Mechanism-based inhibitors of dopamine .beta.-hydroxylase: inhibition by 2-bromo-3-(p-hydroxyphenyl)-1-propene

Abstract

2-Bromo-3-(p-hydroxyphenyl)-1-propene (I) is a substrate of dopamine .beta.-hydroxylase from adrenal medulla, and the product has been identified by mass spectrometry as 2-bromo-3-hydroxy-3-(p-hydroxyphenyl)-1-propene (II). Compound I also inactivates dopamine .beta.-hydroxylase in a mechanism-based fashion. Thus, in acetate buffer at pH 5.0, inactivation by I exhibits saturation kinetics with a KD = 4.5 .mu.M and kinact = 0.09 min-1. The inactivation is strictly dependent on O2 and a reducing agent (ascorbate or ferrocyanide) and is irreversible with no reactivation occurring upon prolonged dialysis or passage through a gel filtration column.

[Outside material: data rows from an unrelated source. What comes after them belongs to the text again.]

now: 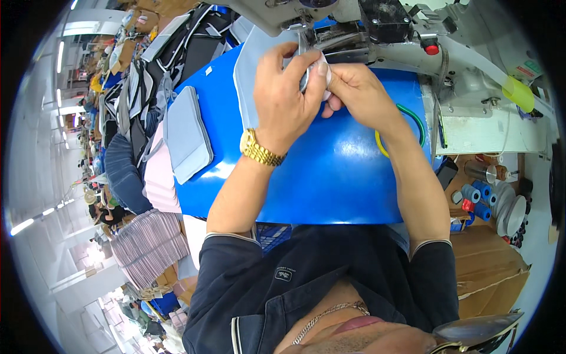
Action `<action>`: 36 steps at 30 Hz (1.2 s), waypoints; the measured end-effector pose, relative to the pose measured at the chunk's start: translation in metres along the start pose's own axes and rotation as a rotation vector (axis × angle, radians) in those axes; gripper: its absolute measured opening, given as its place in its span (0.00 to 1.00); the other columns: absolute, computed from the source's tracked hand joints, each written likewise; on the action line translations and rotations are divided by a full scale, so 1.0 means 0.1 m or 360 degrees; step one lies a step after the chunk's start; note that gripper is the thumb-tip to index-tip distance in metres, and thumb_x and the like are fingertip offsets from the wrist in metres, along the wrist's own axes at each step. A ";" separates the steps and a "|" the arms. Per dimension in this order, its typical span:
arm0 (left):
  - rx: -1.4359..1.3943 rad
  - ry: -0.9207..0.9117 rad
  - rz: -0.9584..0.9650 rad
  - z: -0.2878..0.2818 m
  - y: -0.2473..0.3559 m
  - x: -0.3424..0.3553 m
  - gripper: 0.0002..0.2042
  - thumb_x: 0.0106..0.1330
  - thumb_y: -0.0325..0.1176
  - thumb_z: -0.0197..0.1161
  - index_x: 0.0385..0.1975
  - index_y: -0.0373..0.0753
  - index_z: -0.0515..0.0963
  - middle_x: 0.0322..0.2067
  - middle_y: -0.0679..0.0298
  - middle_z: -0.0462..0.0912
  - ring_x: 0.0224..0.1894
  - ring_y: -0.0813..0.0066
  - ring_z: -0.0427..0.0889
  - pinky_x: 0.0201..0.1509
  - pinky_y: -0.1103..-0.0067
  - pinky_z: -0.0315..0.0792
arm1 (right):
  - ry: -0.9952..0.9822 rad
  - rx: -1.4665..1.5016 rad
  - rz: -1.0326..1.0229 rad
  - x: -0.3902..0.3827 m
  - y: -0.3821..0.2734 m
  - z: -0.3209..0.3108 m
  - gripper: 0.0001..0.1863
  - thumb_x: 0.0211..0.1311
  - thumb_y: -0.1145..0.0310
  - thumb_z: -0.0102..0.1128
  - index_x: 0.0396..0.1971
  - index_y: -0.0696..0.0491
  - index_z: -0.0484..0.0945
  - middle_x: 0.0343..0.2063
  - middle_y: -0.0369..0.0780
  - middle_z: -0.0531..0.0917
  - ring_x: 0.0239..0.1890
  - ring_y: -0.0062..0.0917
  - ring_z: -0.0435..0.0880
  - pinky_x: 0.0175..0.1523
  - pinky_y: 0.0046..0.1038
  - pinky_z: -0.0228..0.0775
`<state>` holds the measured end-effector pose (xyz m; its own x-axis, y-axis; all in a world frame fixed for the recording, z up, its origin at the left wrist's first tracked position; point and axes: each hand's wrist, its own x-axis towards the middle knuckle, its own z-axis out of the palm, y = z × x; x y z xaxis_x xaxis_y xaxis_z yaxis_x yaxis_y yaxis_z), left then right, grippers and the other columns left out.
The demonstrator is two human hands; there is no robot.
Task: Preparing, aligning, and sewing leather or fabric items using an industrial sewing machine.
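together, both hands' fingers (315, 69) pinch a small fabric piece (323, 88) under the sewing machine (354, 26).

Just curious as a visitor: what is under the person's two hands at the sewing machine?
A glossy blue table top lies under the left hand and right hand, which pinch a small pale fabric piece, mostly covered by fingers.

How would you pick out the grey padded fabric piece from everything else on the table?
Start at the glossy blue table top below the grey sewing machine. On its left edge lies a flat grey padded fabric rectangle with rounded corners. It lies alone on the blue surface, while the pink and dark pieces beside it are stacked off the edge.
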<state>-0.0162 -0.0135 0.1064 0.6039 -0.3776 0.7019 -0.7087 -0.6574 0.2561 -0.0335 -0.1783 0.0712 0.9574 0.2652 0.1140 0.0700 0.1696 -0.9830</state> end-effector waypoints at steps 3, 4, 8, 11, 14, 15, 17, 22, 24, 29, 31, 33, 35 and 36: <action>-0.0224 0.0036 0.0009 -0.05 -0.04 -0.02 0.11 0.63 0.31 0.72 0.44 0.37 0.84 0.46 0.50 0.83 0.46 0.54 0.82 0.49 0.66 0.77 | 0.0131 -0.0084 0.0067 0.08 -0.05 0.00 0.25 0.76 0.53 0.59 0.28 0.60 0.85 0.19 0.38 0.84 0.20 0.21 0.85 0.29 0.24 0.76; -0.0229 0.0083 0.0038 -0.09 -0.05 -0.03 0.11 0.63 0.30 0.73 0.43 0.36 0.83 0.45 0.50 0.83 0.46 0.55 0.82 0.49 0.66 0.77 | 0.0158 -0.0175 0.0047 0.08 -0.07 -0.01 0.24 0.75 0.53 0.60 0.28 0.60 0.86 0.19 0.39 0.85 0.21 0.22 0.86 0.30 0.25 0.77; -0.0296 0.0057 -0.0138 -0.26 -0.02 -0.15 0.07 0.64 0.24 0.71 0.39 0.35 0.81 0.40 0.55 0.84 0.41 0.59 0.83 0.45 0.70 0.77 | 0.0228 -0.0348 0.0243 -0.02 0.00 0.04 0.21 0.70 0.54 0.65 0.30 0.59 0.88 0.22 0.41 0.88 0.25 0.23 0.88 0.34 0.26 0.79; -0.0346 0.0001 -0.0275 -0.31 0.00 -0.19 0.08 0.64 0.24 0.71 0.40 0.35 0.81 0.39 0.57 0.84 0.40 0.59 0.82 0.44 0.70 0.77 | 0.0244 -0.0149 0.0266 0.00 0.24 0.16 0.21 0.69 0.55 0.67 0.32 0.61 0.89 0.23 0.41 0.89 0.28 0.22 0.89 0.38 0.26 0.80; -0.0273 0.0014 -0.0156 -0.25 0.01 -0.18 0.12 0.62 0.25 0.73 0.45 0.37 0.81 0.43 0.56 0.83 0.44 0.58 0.81 0.47 0.68 0.76 | 0.0162 0.0361 0.0199 0.02 0.55 0.36 0.18 0.73 0.59 0.63 0.38 0.61 0.89 0.32 0.40 0.91 0.34 0.23 0.90 0.42 0.27 0.83; -0.0216 0.0074 -0.0035 -0.19 0.02 -0.17 0.15 0.62 0.26 0.74 0.47 0.38 0.81 0.45 0.56 0.82 0.46 0.57 0.80 0.49 0.67 0.76 | 0.0146 0.0601 0.0126 0.02 0.63 0.43 0.17 0.75 0.60 0.62 0.39 0.60 0.89 0.34 0.40 0.91 0.35 0.24 0.90 0.43 0.27 0.83; -0.0080 0.0086 0.0221 -0.12 0.02 -0.14 0.22 0.60 0.29 0.75 0.55 0.42 0.79 0.53 0.56 0.79 0.53 0.54 0.77 0.56 0.64 0.72 | 0.0133 0.0772 -0.0032 0.03 0.74 0.54 0.15 0.79 0.64 0.56 0.42 0.59 0.88 0.39 0.41 0.90 0.38 0.26 0.90 0.45 0.30 0.86; 0.0310 -0.0054 0.0370 -0.30 -0.05 0.00 0.27 0.50 0.24 0.75 0.54 0.47 0.84 0.56 0.55 0.79 0.57 0.54 0.76 0.62 0.65 0.72 | -0.0044 0.1401 0.0186 -0.06 0.64 0.63 0.19 0.81 0.61 0.54 0.40 0.62 0.85 0.33 0.43 0.89 0.37 0.29 0.92 0.47 0.33 0.88; 0.0449 -0.0055 0.0489 -0.47 -0.03 0.02 0.26 0.49 0.22 0.73 0.52 0.47 0.86 0.56 0.57 0.79 0.56 0.55 0.77 0.62 0.66 0.71 | -0.0068 0.1470 0.0255 -0.11 0.53 0.62 0.20 0.80 0.60 0.54 0.39 0.62 0.85 0.32 0.43 0.89 0.36 0.29 0.92 0.46 0.34 0.88; 0.0708 -0.0510 0.0598 -0.59 0.09 0.02 0.20 0.52 0.32 0.68 0.48 0.42 0.86 0.44 0.68 0.80 0.49 0.66 0.77 0.49 0.68 0.71 | 0.0151 0.0978 0.0441 -0.13 0.37 0.56 0.23 0.80 0.56 0.55 0.36 0.62 0.86 0.31 0.44 0.90 0.36 0.28 0.92 0.45 0.32 0.88; 0.0535 -0.0463 0.0479 -0.54 0.12 0.01 0.18 0.52 0.31 0.68 0.46 0.42 0.86 0.41 0.69 0.80 0.48 0.66 0.77 0.48 0.69 0.71 | 0.0236 0.0860 0.0417 -0.09 0.37 0.59 0.23 0.80 0.56 0.56 0.35 0.63 0.86 0.31 0.45 0.90 0.36 0.29 0.92 0.45 0.32 0.87; 0.0393 -0.0408 0.0393 -0.48 0.12 0.00 0.17 0.53 0.28 0.68 0.44 0.42 0.87 0.37 0.70 0.80 0.45 0.67 0.78 0.45 0.71 0.70 | 0.0279 0.0831 0.0376 -0.07 0.40 0.61 0.24 0.80 0.56 0.55 0.35 0.63 0.86 0.32 0.45 0.90 0.35 0.29 0.92 0.45 0.31 0.87; 0.0344 -0.0399 0.0357 -0.45 0.12 -0.04 0.17 0.53 0.28 0.68 0.45 0.43 0.87 0.36 0.70 0.80 0.45 0.67 0.78 0.44 0.71 0.70 | 0.0275 0.0881 0.0314 -0.07 0.45 0.64 0.24 0.81 0.57 0.54 0.35 0.64 0.86 0.33 0.46 0.90 0.36 0.29 0.92 0.45 0.30 0.87; 0.0319 -0.0393 0.0335 -0.42 0.12 -0.06 0.17 0.54 0.28 0.68 0.45 0.43 0.87 0.36 0.70 0.80 0.44 0.67 0.78 0.44 0.71 0.69 | 0.0279 0.0897 0.0300 -0.07 0.47 0.64 0.23 0.81 0.58 0.54 0.35 0.64 0.86 0.33 0.46 0.90 0.36 0.30 0.92 0.44 0.30 0.87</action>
<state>-0.0434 0.0085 0.1338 0.5398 -0.6475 0.5379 -0.7560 -0.6540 -0.0286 -0.0551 -0.1116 0.0334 0.9740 0.1876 -0.1269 -0.2178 0.6229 -0.7513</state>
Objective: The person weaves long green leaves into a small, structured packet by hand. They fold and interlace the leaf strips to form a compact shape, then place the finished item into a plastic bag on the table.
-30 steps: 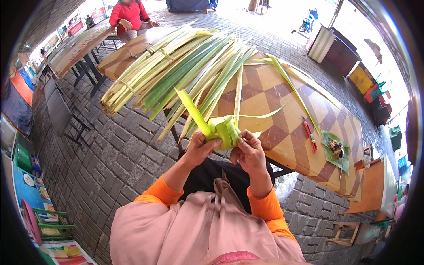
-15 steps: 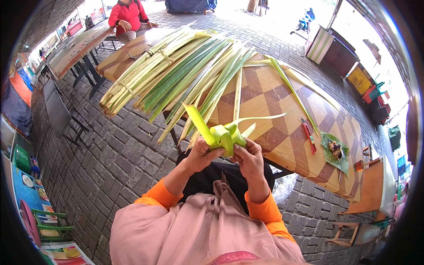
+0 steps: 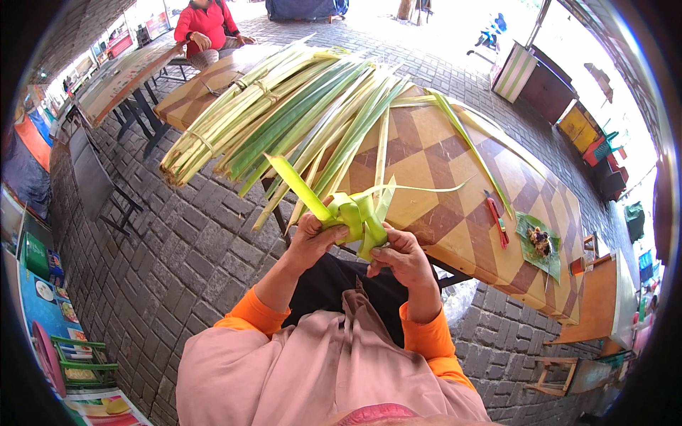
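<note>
Between my two hands, in front of the table's near edge, is a woven palm-leaf pouch (image 3: 353,215) of bright green strips. One broad strip end sticks up to the left and a thin one trails to the right. My left hand (image 3: 316,238) is closed, pinching the pouch's left side. My right hand (image 3: 403,257) is closed on its lower right, thumb and fingers on a folded strip. Beyond them, long palm leaves (image 3: 298,128), some tied in bundles, lie across the patterned wooden table (image 3: 419,163) and overhang its near edge.
On the table's right are a red-handled knife (image 3: 499,226) and food on a green leaf (image 3: 538,243). A single palm strip (image 3: 472,149) lies behind the knife. Benches (image 3: 99,181) stand at left on the paved floor. A person in red (image 3: 207,30) sits at the far left.
The pouch has tilted and shifted slightly left. My left hand has moved left, and my right hand has come a little lower, drawing the folded strip downward.
</note>
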A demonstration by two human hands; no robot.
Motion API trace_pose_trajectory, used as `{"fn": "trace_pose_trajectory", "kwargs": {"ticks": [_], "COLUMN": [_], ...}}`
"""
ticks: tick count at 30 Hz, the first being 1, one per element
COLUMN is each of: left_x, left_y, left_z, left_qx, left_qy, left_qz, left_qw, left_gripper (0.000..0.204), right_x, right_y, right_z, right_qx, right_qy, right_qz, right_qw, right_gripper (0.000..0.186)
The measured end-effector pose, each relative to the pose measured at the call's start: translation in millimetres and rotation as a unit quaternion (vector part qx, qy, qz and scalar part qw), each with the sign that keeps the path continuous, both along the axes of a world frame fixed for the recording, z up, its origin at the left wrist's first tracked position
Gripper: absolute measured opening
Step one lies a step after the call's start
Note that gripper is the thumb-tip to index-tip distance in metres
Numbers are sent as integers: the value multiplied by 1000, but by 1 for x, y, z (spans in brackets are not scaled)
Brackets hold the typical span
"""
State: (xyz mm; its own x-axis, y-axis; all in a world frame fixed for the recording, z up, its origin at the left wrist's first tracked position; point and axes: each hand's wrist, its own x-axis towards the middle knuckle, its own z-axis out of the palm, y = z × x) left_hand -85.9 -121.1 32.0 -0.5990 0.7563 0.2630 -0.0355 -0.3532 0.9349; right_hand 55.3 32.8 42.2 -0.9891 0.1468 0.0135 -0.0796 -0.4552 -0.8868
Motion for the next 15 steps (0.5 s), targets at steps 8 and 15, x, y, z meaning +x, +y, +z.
{"fn": "trace_pose_trajectory", "kwargs": {"ticks": [8, 15], "left_x": [15, 12], "left_y": [16, 13], "left_z": [-5, -2], "left_qx": [31, -17], "left_qy": [-34, -15], "left_qz": [9, -23], "left_qw": [999, 999], "left_gripper": [9, 19], "right_x": [-8, -5], "right_y": [-17, -12], "right_z": [-9, -4], "right_qx": [43, 8], "right_qy": [29, 47], "right_qz": [-115, -141], "right_qw": [992, 989], "right_gripper": [17, 12]}}
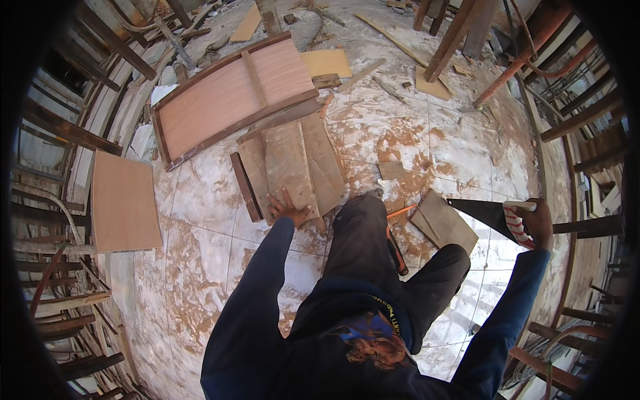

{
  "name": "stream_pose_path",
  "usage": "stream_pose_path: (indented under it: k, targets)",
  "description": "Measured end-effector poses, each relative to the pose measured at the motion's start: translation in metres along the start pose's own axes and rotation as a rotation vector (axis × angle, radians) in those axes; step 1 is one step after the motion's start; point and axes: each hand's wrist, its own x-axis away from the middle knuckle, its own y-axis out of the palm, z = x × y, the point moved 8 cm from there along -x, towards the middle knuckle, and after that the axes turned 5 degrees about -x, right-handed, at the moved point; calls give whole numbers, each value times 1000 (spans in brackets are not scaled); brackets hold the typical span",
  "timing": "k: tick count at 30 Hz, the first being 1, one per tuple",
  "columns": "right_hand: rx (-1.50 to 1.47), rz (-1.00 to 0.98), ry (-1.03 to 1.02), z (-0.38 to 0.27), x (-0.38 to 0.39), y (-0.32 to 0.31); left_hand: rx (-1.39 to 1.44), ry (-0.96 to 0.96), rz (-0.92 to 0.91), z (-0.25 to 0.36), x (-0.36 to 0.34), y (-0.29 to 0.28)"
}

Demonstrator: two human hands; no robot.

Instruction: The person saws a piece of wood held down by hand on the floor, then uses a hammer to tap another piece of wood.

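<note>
Handsaw (pixel 490 215) is up at the person's right, past the right knee; black blade points left, tip by the upper corner of a loose brown board (pixel 457 229). Contact there: can't tell. Saw looks light, blade thin and probably springy side to side, stiff along its depth. Grip is the white-and-red handle (pixel 519 225); teeth too small to make out, so best keep fingers off both blade edges.

Right hand (pixel 543 225) is closed round the handle, 1 saw held, arm out to the side. Left hand (pixel 289 209) is wide, fingers spread, palm down on the near end of the weathered plywood pieces (pixel 288 160), pressing or resting, not gripping.

Plywood pieces overlap on the dirty tiled floor (pixel 200 233), ahead of the left knee, at least 2 of them. Likely light to medium, stiff, dry and dusty, not slippery; edges look rough, may splinter. Best hold: flat palm on top, or 2 hands at opposite edges. Dark wooden strip (pixel 247 187) lies along their left side. Framed panel (pixel 213 103) beyond looks bulkier, likely heavier; take it by the frame rails.
</note>
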Motion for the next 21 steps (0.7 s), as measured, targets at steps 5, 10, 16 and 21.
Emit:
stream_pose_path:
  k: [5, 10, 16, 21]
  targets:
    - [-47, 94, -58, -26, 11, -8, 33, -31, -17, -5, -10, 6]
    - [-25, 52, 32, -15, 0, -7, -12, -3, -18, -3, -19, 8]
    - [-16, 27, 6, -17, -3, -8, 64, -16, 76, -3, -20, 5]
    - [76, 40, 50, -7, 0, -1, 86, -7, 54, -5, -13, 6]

The observed rate of inactivation at [I]= 4.5 mM (pH 5.5) increases from 0.045 to 0.17 min-1 when [O2] is increased from 0.25 to 1.2 mM. Norepinephrine affords competitive protection against inactivation of enzyme by I. In initial velocity experiments, I is a linear competitive inhibitor vs. tyramine. The log Kis vs. pH profile is flat while the log kinact vs. pH profile has an inflection corresponding to a group with a pKa of 5.7 .+-. 0.1. These data demonstrate that an enzymic group in its protonated form is involved in the inactivation reaction and not in the binding of I to the enzyme. In addition, inactivation requires a catalytically competent enzyme, inasmuch as no inactivation occurs when Cu2+-free enzyme is incubated with I in the presence of ascorbate and O2. At pH 5.5, as Cu2+ is added to apoenzyme or to enzyme of low Cu content, the rate at inactivation at saturating I increases and reaches a maximal value at 8 Cu2+ per tetramer. Because inactivation is strictly dependent on catalysis and follows saturation kinetics, i.e., a Michaelis complex is formed, 8 Cu per tetramer are required for fully active enzyme and 4 active sites each containing 2 Cu2+ ions exist per tetramer. On the basis of these data, a mechanism of inactivation is suggested that involves enzyme-catalyzed activation of I to a reactive intermediate or to II followed by formation of a covalent adduct with the enzyme.